My mother is from Ijebu, a town in Ogun State, southwest Nigeria, where the people are generally noted for being astute business men and women with the propensity to save and conserve funds. I guess that is the reason my mum has always exhibited what I consider a never-give-an-inch posture, while haggling to buy anything. Unfortunately, I have turned out to be a weak negotiator because I seem to have failed to imbibe this very potent trading trait which is arguably a standard practice through which most people arrive at a mutually agreed price for goods and services in Africa.
Since goods and services will always have to be exchanged, it is expedient for every human being to at least develop a level of trading skill. However, going by the trend in the international trading landscape, Africa and Africans have continued to fall short in this regard. Undeniably, several individuals’ particularly African leaders acquired stupendous wealth from being slave traders. Tinubu Square, a commercial center in today’s Lagos, Nigeria, is named after a major nineteenth-century slave trader, Madam Tinubu who rose from a humble background to become a very wealthy woman and later one of Nigeria’s pioneering nationalists.

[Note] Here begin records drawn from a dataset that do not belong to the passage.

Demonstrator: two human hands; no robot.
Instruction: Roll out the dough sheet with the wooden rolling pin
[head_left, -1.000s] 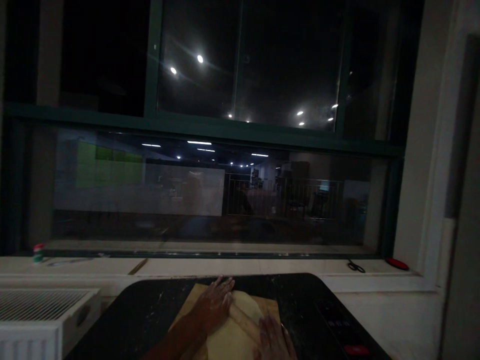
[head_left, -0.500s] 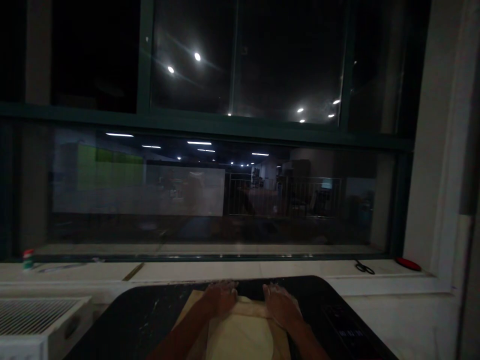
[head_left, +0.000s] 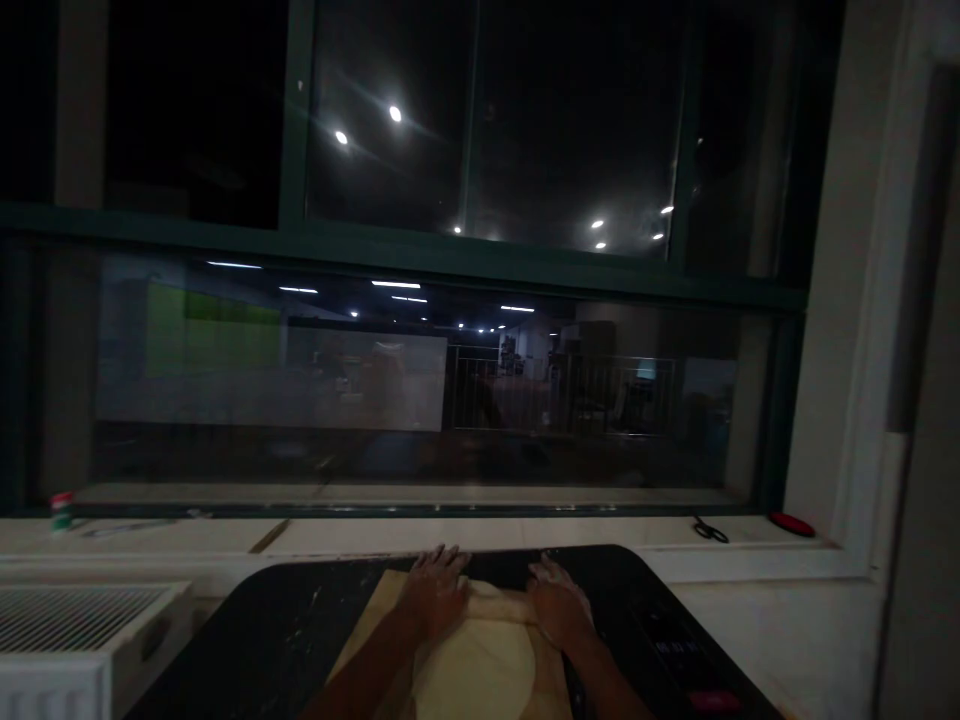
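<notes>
A pale, flattened sheet of dough (head_left: 476,665) lies on a light wooden board (head_left: 367,630), which rests on a black tabletop (head_left: 255,640). Across the far part of the dough runs a pale bar that looks like a rolling pin (head_left: 499,606), its ends covered by my hands. My left hand (head_left: 439,590) lies palm down over the left end, its fingers stretched forward and spread. Over the right end is my right hand (head_left: 559,600), also palm down with fingers extended. Whitish residue, like flour, shows on the fingers. The dim light hides the finer contact.
A phone-like device with lit digits (head_left: 675,648) lies on the table's right side, near a pink item (head_left: 712,700). Behind, a windowsill (head_left: 465,532) holds scissors (head_left: 710,530), a red oval object (head_left: 791,524) and a small red-capped container (head_left: 61,510). A white radiator (head_left: 67,640) stands left.
Both hands have rolled slightly forward relative to the board, with the fingers now more stretched out. The view has shifted a little, showing the pink item at lower right.
</notes>
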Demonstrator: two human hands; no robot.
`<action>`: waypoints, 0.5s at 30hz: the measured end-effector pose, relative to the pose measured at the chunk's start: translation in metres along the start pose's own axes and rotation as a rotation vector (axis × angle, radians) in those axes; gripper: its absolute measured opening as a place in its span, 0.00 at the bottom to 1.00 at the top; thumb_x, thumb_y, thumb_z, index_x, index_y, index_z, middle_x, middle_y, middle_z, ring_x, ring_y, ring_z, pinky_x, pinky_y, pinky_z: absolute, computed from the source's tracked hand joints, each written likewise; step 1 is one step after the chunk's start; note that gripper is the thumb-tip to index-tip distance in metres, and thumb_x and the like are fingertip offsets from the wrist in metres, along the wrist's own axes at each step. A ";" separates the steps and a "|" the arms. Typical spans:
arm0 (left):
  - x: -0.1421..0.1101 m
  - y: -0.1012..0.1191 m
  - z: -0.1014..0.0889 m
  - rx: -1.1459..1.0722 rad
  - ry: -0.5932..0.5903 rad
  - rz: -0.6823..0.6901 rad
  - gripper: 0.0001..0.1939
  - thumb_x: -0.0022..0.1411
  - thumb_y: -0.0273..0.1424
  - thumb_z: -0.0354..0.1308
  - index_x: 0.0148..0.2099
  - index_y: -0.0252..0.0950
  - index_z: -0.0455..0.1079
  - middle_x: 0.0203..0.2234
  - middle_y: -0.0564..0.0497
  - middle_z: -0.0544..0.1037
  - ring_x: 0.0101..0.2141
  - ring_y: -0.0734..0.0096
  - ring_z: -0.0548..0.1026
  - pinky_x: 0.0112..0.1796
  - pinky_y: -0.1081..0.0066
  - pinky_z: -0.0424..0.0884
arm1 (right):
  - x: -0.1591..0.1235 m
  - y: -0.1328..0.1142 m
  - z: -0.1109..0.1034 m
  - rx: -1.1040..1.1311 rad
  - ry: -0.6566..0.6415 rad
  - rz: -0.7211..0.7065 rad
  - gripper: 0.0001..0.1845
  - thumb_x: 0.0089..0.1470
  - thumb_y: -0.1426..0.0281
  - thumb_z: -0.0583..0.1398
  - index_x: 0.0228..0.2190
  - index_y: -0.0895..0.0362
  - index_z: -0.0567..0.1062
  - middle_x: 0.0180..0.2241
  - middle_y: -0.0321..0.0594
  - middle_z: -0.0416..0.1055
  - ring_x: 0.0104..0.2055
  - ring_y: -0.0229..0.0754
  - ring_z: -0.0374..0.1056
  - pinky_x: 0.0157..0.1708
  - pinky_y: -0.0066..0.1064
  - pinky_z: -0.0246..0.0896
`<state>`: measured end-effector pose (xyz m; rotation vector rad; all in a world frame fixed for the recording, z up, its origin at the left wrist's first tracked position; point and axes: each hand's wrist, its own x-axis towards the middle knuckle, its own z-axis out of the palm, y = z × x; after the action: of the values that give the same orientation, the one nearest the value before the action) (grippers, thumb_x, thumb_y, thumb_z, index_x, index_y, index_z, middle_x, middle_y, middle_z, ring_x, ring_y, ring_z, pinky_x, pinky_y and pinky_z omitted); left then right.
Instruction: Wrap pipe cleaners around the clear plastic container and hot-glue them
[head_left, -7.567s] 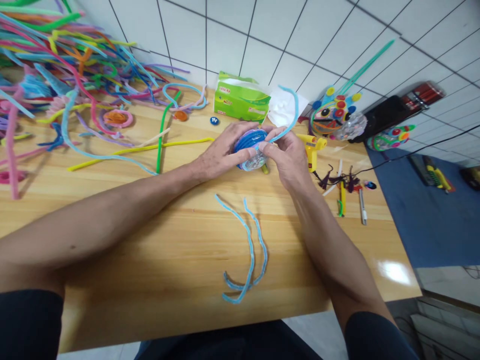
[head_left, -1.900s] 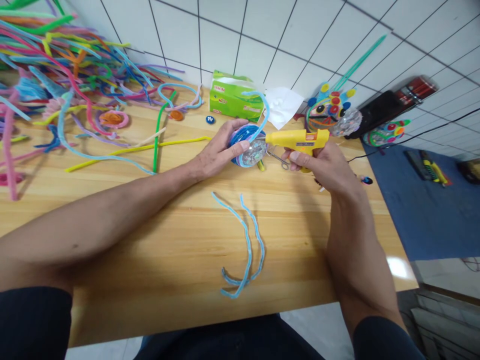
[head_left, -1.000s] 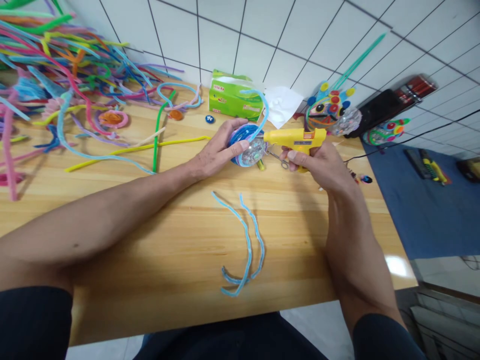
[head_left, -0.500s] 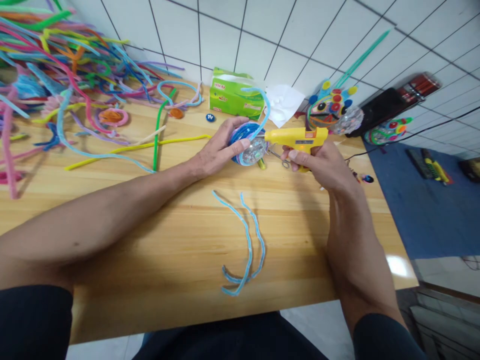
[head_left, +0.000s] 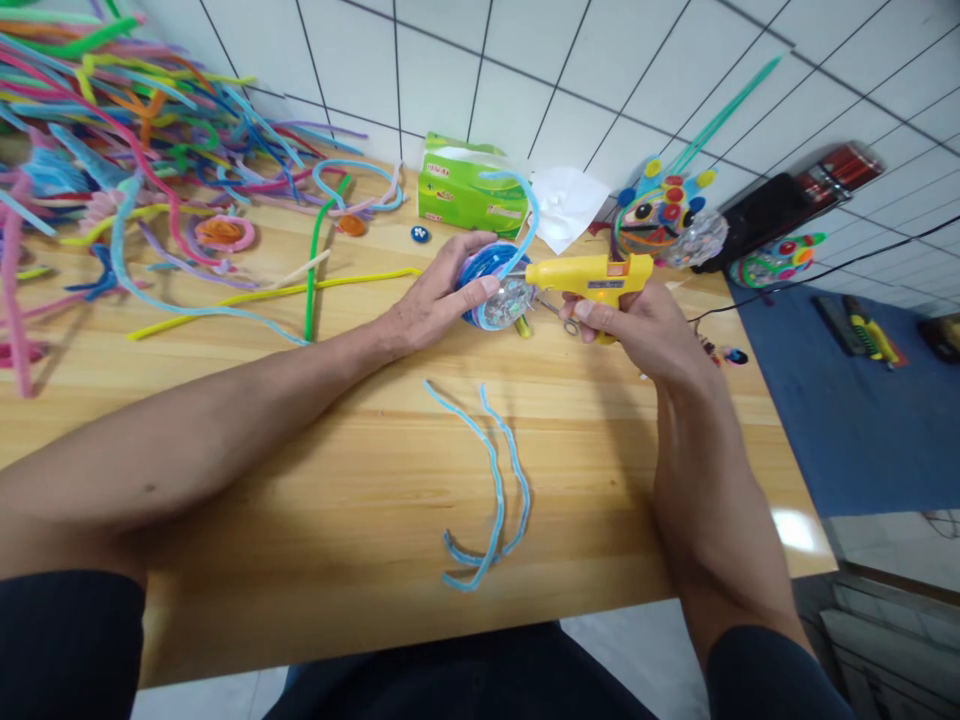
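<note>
Head view, my left hand: my left hand [head_left: 450, 290] wraps the round clear body wound with shiny blue strands [head_left: 478, 266], thumb across its front; it sits just above the table, ahead of me.
My right hand: my right hand [head_left: 637, 325] is curled round the grip of the yellow plastic glue gun [head_left: 589, 272].
Nozzle: it points at the spot where the light-blue fuzzy strip [head_left: 533, 215] leaves the winding; I can't tell if it touches.
Doing it well: I'd judge a thin bead right at the strip's base best, the body steady, my thumb clear of hot glue.
Table: pale wooden table [head_left: 337, 560], with two curved light-blue fuzzy stems [head_left: 498, 480] near me and a tangled multicoloured heap of fuzzy stems [head_left: 112, 100] at left.
Room: white tiled wall [head_left: 442, 60] behind; dark-blue mat [head_left: 810, 400] at right.
</note>
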<state>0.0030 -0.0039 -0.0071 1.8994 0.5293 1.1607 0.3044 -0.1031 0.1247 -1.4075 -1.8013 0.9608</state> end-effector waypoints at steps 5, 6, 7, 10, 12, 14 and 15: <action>0.001 0.001 0.000 0.009 -0.009 0.000 0.39 0.80 0.66 0.64 0.80 0.52 0.66 0.77 0.44 0.76 0.77 0.37 0.75 0.80 0.33 0.72 | -0.002 -0.008 0.001 0.024 0.025 0.030 0.20 0.60 0.49 0.79 0.37 0.48 0.83 0.39 0.40 0.85 0.34 0.42 0.73 0.35 0.39 0.78; 0.001 0.001 0.000 0.009 -0.010 0.003 0.39 0.80 0.66 0.64 0.80 0.52 0.66 0.77 0.44 0.76 0.77 0.37 0.75 0.80 0.32 0.71 | -0.002 -0.009 0.001 0.026 0.037 0.036 0.20 0.59 0.48 0.80 0.38 0.48 0.83 0.39 0.39 0.85 0.33 0.42 0.73 0.34 0.39 0.78; 0.001 0.001 0.000 0.009 -0.009 0.006 0.39 0.80 0.66 0.64 0.80 0.52 0.66 0.77 0.45 0.76 0.77 0.37 0.75 0.80 0.33 0.71 | -0.002 -0.009 0.001 0.026 0.049 0.042 0.20 0.58 0.48 0.80 0.38 0.48 0.84 0.39 0.39 0.86 0.33 0.42 0.73 0.34 0.39 0.78; 0.001 0.000 -0.001 0.013 -0.003 0.010 0.40 0.79 0.67 0.65 0.80 0.52 0.66 0.78 0.44 0.76 0.77 0.38 0.75 0.81 0.34 0.71 | -0.002 -0.009 -0.001 0.031 0.068 0.052 0.19 0.58 0.50 0.81 0.38 0.48 0.84 0.39 0.40 0.86 0.33 0.43 0.74 0.33 0.39 0.78; 0.000 0.000 -0.001 0.023 0.001 0.002 0.41 0.79 0.67 0.65 0.80 0.51 0.66 0.78 0.43 0.76 0.77 0.38 0.75 0.80 0.35 0.72 | -0.002 -0.009 -0.002 0.039 0.068 0.049 0.19 0.58 0.51 0.81 0.37 0.49 0.84 0.39 0.40 0.85 0.33 0.42 0.74 0.33 0.38 0.77; 0.000 0.000 -0.001 0.028 0.002 -0.004 0.41 0.79 0.67 0.64 0.80 0.51 0.65 0.78 0.43 0.75 0.77 0.38 0.75 0.80 0.36 0.72 | -0.002 -0.007 -0.002 0.044 0.063 0.039 0.19 0.58 0.51 0.81 0.36 0.49 0.83 0.38 0.40 0.85 0.33 0.42 0.74 0.33 0.38 0.77; 0.000 0.000 -0.001 0.026 0.001 -0.004 0.41 0.79 0.67 0.64 0.80 0.51 0.65 0.78 0.43 0.75 0.77 0.38 0.75 0.80 0.36 0.73 | -0.001 -0.007 -0.002 0.041 0.056 0.032 0.19 0.59 0.51 0.81 0.35 0.49 0.83 0.37 0.39 0.85 0.33 0.42 0.74 0.34 0.38 0.77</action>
<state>0.0018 -0.0038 -0.0067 1.9191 0.5512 1.1572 0.3028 -0.1052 0.1314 -1.4278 -1.7134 0.9604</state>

In evaluating this illicit trade and the state of trade in Africa today one cannot but ask oneself if Africa derived any socio-economic gain from the slave trade and how far did the illicit trade impact the social-economic lives of Europeans, either positively or negatively? It is also imperative to carefully examine and ascertain if the quality of the goods and services that Africa is currently parading in the world market the very best she can offer? We also need to ask ourselves if the people we have put forward as leaders and negotiators are the best we can offer.
Africa is evidently holding on to the ‘short end of the stick’, as regards international trade, she deserves and can get much more than she is getting in exchange for her goods and services if only she can brace up and get sensible in the way she trades with the rest of the world.
Just like yesterday, IWA is five and as a team leader, I can confidently say that we are better prepared to face the next five years, having seen the good, the bad, and the ugly sides of the publishing world in Africa, particularly in Nigeria where we are situated. As part of our plans to commemorate the fifth anniversary and in fulfillment of our commitment to you to always deliver good value for the money you invest in purchasing IWA, we had planned a flag off of another value-adding product from our stable which we have tagged African Home Front Forum (AHFF), at the close of 2013 but have had to reschedule the flag off to the beginning of the second quarter of 2014. We are also rebranding the tourism segment of IWA to be manned by a very experienced editor, Mr. Tayo Adelaja as well as also bringing on board an interesting contributor in the person of Laila St. Matthew – Daniel.
2013 was certainly an eventful year, but to my mind, the most remarkable of the things that happen was the death and burial of “Madiba”, Nelson Rolihlahla Mandela, who because of the sacrificial life that he lived was probably one of the most celebrated Africans that ever lived, thus we are featuring some of his most popular quotes while on earth as well as some snapshots of some of the celebrities that attended his burial in this edition. On the cover page, we decided to beam our searchlight on how Africa has continued to allow very careless poaching of elephants in her savannahs and forests such that they have become graveyards rather than the sanctuaries that they use to be for elephants. The release of this edition into the market is also likely to be slightly late because I attended the Calabar Festival and I am so glad to report that the government and people of Cross River state Nigeria have kept fate with what is today regarded as the biggest street party in Africa.
I will like to use this auspicious time to thank our ardent readers and customers for their unflinching support for IWA in the past five years for without you there won’t be us, so we thank you. I pray that GOD will continue to bless your various businesses. I will also wish you a compliment of the season and may the New Year bring lots of goodness into our different homes. Salute!